Zuvor hatten die Anwohner bereits das Ordnungsamt der Stadt Rietberg und das Kreisveterinäramt zu Rate gezogen (das WESTFALEN-BLATT berichtete am 2. Juni). Vermutungen, wonach die Fliegen vom Steinhorster Becken nach Westerwiehe gelangen, wurden widerlegt. Geholfen ist den Anwohnern mit dieser Feststellung aber auch nicht. Das Ordnungsamt ist laut Aussage des Amtsleiters Wilfried Dörhoff rechtlich mit dem Latein am Ende. Bereits im vergangenen Jahr war seine Behörde in dieser Sache aktiv geworden, im Mai diesen Jahres häuften sich dann erneut die Anwohnerbeschwerden aus dem »Hühnerdorf«. Das Ordnungsamt nahm daraufhin Kontakt zu den Viehhaltern in der näheren Umgebung auf, die als potentielle Verursacher der Fliegenplage in Frage kommen. Nicht alle Viehhalter hätten sich einsichtig gezeigt, schilderte Dörhoff damals: »Rechtlich sind unsere Mittel als Ordnungsbehörde ausgeschöpft, wir können die Viehhalter nicht zwingen, zu spritzen. Die letzte Möglichkeit wäre, dass die Anwohner auf zivilrechtlichem Wege klagen«, sagte Dörhoff im Juni. Die Anwohner waren zu einer gemeinschaftlichen Sammelklage bereit - ihr Anwalt aber machte ihnen wenig Hoffnung. »Er hat gesagt, dass wir gar nicht erst klagen sollen, das sei rausgeschmissenes Geld«, sagt Mathilde Isenborth. Auch Umweltschutzberater Paul Hölscher ist in der »Fliegen-Angelegenheit« bereits tätig gewesen. »Die nahe der Kaunitzer Straße auftretende Fliegenpopulation entspricht nicht mehr dem normalen Umfang, wie es in Gegenden mit landwirtschaftlicher Nutzung üblich ist«, bestätigte er im Juni gegenüber dem WESTFALEN-BLATT. Die gemeine Stubenfliege entwickele sich nun einmal am besten in warmer, kotiger Umgebung. Fliegen könne man chemisch bekämpfen, aber auch mit Hilfe einer speziellen Schädlingsfliegenart, die die Larve der gemeinen Stubenfliege abtöte.

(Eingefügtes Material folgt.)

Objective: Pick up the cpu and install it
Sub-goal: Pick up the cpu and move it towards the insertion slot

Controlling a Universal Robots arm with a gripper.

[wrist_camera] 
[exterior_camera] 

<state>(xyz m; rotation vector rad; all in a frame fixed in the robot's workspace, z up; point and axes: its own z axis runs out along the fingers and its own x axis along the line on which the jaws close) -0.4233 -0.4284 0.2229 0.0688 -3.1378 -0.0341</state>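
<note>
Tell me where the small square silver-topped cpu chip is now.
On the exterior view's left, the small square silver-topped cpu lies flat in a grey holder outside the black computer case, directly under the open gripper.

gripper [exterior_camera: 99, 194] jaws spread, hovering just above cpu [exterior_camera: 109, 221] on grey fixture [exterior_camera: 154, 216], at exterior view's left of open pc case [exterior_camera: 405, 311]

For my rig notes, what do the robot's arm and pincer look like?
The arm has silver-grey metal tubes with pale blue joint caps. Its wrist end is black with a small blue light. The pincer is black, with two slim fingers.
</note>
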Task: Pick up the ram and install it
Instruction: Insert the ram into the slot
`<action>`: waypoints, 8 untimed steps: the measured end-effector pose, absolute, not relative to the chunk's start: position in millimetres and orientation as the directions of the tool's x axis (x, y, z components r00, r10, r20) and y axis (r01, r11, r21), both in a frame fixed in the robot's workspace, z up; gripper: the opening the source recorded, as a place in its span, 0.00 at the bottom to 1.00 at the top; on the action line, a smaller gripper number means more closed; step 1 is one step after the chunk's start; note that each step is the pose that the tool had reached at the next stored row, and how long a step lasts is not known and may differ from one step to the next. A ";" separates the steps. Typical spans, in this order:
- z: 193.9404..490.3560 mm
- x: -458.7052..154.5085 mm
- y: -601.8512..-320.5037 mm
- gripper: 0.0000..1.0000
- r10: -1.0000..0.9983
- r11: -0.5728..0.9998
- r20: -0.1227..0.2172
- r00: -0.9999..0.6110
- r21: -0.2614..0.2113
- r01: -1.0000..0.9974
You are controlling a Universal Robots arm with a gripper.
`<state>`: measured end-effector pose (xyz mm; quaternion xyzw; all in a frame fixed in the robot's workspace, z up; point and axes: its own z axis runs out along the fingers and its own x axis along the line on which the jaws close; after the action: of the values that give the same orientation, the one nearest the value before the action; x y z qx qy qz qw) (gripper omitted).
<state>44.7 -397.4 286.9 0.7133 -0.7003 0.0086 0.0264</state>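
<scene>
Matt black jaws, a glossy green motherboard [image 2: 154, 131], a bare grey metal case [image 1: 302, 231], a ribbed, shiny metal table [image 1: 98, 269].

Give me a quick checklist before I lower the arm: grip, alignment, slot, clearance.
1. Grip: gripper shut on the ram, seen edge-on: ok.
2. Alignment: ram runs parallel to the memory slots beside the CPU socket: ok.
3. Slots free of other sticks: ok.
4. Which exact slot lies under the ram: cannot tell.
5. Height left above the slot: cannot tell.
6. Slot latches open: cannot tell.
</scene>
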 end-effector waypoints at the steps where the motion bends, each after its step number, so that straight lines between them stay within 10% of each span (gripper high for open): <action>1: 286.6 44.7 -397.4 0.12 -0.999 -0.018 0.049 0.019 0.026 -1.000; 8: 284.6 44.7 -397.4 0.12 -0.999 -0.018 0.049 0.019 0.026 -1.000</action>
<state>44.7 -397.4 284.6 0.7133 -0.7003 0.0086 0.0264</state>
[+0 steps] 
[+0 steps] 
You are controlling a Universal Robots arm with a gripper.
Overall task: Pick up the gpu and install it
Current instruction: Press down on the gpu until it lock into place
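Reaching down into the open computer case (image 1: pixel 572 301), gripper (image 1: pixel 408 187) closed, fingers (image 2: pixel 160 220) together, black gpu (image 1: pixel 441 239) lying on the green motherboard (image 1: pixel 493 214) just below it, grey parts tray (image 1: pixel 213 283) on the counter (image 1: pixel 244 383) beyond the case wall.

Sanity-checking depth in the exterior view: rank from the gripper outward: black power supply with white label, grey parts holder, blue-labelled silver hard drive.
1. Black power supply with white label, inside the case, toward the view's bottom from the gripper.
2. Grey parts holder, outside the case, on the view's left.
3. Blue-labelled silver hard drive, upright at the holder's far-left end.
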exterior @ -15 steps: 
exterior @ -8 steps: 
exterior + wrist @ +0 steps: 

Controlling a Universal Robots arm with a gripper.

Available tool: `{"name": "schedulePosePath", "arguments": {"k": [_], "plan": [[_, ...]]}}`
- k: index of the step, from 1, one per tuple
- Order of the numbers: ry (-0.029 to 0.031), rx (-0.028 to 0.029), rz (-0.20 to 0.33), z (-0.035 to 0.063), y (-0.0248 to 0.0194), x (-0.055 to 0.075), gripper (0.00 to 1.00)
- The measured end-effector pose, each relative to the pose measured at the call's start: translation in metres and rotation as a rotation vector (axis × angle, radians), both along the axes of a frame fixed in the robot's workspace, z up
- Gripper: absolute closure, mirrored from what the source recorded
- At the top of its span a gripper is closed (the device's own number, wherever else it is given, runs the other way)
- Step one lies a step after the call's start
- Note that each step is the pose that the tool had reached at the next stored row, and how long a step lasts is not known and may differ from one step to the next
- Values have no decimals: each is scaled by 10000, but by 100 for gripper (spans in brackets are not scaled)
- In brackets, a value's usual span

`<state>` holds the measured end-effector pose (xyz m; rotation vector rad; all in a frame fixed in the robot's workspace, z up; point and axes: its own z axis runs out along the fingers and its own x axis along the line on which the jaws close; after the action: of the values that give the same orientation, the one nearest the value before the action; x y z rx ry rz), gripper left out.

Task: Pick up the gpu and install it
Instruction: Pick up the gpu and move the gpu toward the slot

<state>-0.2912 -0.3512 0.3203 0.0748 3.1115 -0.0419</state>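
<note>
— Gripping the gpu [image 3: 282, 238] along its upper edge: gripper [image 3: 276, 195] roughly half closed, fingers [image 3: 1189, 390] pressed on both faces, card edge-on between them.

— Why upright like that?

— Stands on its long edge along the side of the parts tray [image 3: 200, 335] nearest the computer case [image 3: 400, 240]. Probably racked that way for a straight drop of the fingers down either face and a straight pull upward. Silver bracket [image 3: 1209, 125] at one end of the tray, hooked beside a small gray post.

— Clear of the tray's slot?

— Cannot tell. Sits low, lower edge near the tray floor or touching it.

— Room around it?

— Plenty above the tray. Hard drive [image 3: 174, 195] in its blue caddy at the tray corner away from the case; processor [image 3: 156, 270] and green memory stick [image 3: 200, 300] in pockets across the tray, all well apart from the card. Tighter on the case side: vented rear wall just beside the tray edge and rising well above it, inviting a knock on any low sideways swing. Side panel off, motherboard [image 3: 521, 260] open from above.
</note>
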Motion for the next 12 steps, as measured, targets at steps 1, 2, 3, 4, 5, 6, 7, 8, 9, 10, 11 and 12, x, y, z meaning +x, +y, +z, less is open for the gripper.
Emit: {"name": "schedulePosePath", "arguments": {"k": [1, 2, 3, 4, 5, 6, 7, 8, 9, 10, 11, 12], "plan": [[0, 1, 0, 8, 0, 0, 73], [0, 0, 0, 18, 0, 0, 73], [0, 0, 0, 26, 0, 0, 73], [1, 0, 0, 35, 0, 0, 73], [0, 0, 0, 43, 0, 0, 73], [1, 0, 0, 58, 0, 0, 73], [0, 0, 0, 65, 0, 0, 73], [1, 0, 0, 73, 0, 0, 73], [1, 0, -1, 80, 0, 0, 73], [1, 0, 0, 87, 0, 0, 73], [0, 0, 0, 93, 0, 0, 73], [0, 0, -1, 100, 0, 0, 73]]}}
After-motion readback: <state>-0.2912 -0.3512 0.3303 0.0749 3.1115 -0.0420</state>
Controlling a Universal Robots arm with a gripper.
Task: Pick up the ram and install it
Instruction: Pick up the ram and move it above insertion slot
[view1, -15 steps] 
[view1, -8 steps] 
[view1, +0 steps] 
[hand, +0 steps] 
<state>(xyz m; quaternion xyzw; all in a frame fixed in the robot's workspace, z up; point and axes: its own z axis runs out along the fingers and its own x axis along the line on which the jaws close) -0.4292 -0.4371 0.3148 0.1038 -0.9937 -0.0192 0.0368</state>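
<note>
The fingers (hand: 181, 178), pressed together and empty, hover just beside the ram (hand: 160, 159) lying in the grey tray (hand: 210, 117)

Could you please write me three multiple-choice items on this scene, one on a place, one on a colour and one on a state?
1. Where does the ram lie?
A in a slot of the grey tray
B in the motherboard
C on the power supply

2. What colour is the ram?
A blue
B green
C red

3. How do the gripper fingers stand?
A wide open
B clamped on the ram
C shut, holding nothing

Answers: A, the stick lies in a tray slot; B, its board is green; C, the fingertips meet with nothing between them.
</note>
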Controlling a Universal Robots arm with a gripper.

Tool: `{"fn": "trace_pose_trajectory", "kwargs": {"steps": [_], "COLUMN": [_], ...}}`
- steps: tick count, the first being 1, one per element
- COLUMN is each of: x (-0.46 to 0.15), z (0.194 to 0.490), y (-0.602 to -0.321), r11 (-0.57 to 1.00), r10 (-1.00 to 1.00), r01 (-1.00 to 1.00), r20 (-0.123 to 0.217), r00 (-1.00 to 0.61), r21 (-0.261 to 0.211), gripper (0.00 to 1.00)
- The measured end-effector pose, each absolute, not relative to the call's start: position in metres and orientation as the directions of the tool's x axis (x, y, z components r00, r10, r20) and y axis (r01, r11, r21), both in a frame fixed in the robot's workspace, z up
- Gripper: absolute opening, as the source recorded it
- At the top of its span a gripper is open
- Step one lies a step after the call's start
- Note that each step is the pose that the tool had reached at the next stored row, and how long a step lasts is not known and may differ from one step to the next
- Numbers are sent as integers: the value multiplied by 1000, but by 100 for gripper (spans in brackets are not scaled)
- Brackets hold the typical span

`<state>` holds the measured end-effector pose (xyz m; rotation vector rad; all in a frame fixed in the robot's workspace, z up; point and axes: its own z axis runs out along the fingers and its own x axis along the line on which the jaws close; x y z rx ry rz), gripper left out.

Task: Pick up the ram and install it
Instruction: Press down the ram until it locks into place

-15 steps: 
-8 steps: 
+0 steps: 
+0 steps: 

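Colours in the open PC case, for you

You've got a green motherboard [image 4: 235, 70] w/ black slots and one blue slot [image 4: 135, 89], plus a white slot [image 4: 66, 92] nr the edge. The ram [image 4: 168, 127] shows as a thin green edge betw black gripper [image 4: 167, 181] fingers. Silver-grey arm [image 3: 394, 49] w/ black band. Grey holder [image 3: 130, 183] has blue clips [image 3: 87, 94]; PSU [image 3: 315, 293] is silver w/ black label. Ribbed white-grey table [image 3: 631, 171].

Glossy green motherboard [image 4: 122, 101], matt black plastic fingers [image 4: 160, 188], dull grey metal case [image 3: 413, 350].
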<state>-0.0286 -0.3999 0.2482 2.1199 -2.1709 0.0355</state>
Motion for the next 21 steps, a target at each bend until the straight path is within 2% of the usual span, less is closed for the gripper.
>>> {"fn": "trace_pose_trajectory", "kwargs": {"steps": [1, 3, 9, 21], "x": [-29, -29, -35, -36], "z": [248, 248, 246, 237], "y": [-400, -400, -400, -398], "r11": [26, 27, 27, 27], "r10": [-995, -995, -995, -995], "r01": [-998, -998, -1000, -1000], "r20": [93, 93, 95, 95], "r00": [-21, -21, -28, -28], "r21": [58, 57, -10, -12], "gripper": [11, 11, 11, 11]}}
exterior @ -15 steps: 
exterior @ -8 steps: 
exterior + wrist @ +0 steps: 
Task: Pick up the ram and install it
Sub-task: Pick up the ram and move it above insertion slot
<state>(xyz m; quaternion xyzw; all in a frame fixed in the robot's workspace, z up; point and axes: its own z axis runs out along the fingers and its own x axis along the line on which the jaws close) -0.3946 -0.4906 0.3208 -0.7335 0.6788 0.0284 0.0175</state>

Die Kontaktaufnahme mit dem Betreiber des nahe gelegenen Hühnerstalls schlug bislang fehl. »Der legt sofort auf, wenn einer von uns am Telefon ist«, weiß Mathilde Isenborth. So ertragen die Westerwieher die Fliegenplage weiter - in der Hoffnung, dass im nächsten Sommer mit dem Hühnerzüchter und seinen Tieren auch die Insekten von der Kaunitzer Straße verschwinden. »Ich habe inzwischen sogar einen vom Arzt diagnostizierten Tennisarm vom Fliegenklatschen«, sagt Mathilde Isenborth.